Compliance officers spend more and more time these days thinking about data — how to collect it, how to study it, how to report it. So while I attended the Global Ethics Summit in New York this week (excellent event), I dropped into a panel discussion about how compliance officers can build more effective, data-driven programs. Here’s the wisdom they shared.
First let’s understand the challenge, because the pressures bearing down on compliance officers are coming from several different directions at once. Boards want more assurance about compliance risks, so they’re asking more questions that are more sophisticated. Regulators are paying more attention to the effectiveness of compliance programs, and want more evidence that your program actually works. And business technology is diversifying, as more operating units use their own cloud-based service provider rather than some big honking ERP business software system doing all things for all departments.
To my thinking, that last pressure about technology is the most significant, because it means how compliance departments consume data depends in great part upon how other parts of the business create data. Once upon a time, those big honking ERP systems generated data in specific formats, that you could use to fulfill specific reporting duties.
That’s fading. Now each business function can use its preferred cloud-based software from a third party: HR using Workday, marketing using Salesforce, web developers using JIRA, and so forth. Even compliance functions use their own cloud-based software now, from any of vendors.
That’s good for the individual business operating unit, but it changes how compliance functions can harness data. You may need to spend more time culling data from other business functions that mostly meets your analytics needs, but doesn’t entirely meet them — so you’ll need to spend more time either harmonizing the data, or convincing employees to change their workflow habits to give you better data from the start.

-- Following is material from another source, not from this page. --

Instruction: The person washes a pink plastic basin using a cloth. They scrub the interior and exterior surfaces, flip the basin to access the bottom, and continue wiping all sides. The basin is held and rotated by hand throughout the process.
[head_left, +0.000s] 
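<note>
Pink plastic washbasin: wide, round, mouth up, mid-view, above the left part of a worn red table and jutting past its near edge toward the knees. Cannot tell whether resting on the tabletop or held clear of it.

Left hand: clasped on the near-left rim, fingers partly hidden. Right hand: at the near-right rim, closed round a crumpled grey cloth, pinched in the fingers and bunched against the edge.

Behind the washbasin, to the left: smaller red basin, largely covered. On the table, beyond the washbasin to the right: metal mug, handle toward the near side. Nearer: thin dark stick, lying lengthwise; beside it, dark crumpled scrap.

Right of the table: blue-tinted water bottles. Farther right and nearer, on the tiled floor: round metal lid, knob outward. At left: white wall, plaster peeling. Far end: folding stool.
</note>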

We talked about that challenge at length earlier this year in a podcast with the head of compliance at AB InBev. I won’t belabor the point here, but compliance officers should understand that it’s an important one if you want to get your analytics right.
Anyway, that’s the abstract theory of it. Here are more specific examples from the panel at Ethisphere.
From Analytics to Insight
One compliance officer talked about analyzing internal reporting and case management data, and discovering that complaints from female employees were more likely to be unsubstantiated than complaints from male employees.
That was an important insight, because it prodded her to ask new questions about why that might be. Did female employees complain about different issues that are harder to verify? Did managers take their complaint less seriously?
The answers to those questions, the compliance officer said, guided her thoughts about possible new training materials or executive communications that might be necessary. In theory, the answers might even lead a CCO to begin disciplinary action against managers who ignore female employees’ complaints (that’s my example, not the panelist’s).
So this demonstrates how quantitative analysis of data can inform qualitative changes to corporate culture or policy. Bulk analysis driven by technology can identify trends we mere humans might not otherwise see, and prompt use to ask questions we hadn’t previously considered. The answers can pave the way to a better compliance program that’s more responsive to employees’ needs.
Bulk analysis driven by technology can identify trends we mere humans might not otherwise see, and prompt use to ask questions we hadn’t previously considered.
Another speaker gave the example of interactive Codes of Conduct, where employees can poke around and explore issues relevant to them, rather than read a static PDF that serves up the complete Code like a Russian novel.
The benefit here is that a compliance officer can track that interaction. You can see whether employees spend more time on sexual harassment guidance or anti-bribery guidance. You might even build some sort of query function where employees can submit questions to the Code, to see what’s on their mind — including, especially, material that isn’t in the Code.
Then you’re generating usage data about the Code. Collect enough of it, and you can start to assess whether the Code is comprehensive and user-friendly, or is ignores risk areas that employees have on their minds. Quantitative analysis leading to qualitative improvement.
One caveat: You should tell employees that their interactions with the Code are being monitored. You may even want to build anonymized safeguards into the Code, so that compliance managers can only see the interaction data in bulk rather than by specific individual. Transparency about the whole process is paramount; if employees ever discover the monitoring some other way, their trust in the compliance function is sunk.
One other great idea came from a panelist who voiced a common frustration: other companies calling you to evaluate your compliance program, as they mull whether to work with your company. We are all somebody else’s third party, after all.
This panelist created a database of standard questions other companies ask about his program, along with standard answers that his sales department could provide back to those companies.
Great idea. So how does this CCO measure whether it works? He measures how often the sales prospect returns to ask for more information, which tells him whether his standard answer may be incomplete. Over enough time, with enough follow-up questions and feedback from customers, that might even illuminate some areas of your program that aren’t complete — say, a policy it doesn’t have or a training issue it doesn’t typically address.
That’s how your compliance program can improve with age. Even better, other employees in the enterprise are the ones telling you where the program should improve, rather than you guessing where the program should improve. That’s an ideal everyone should strive for.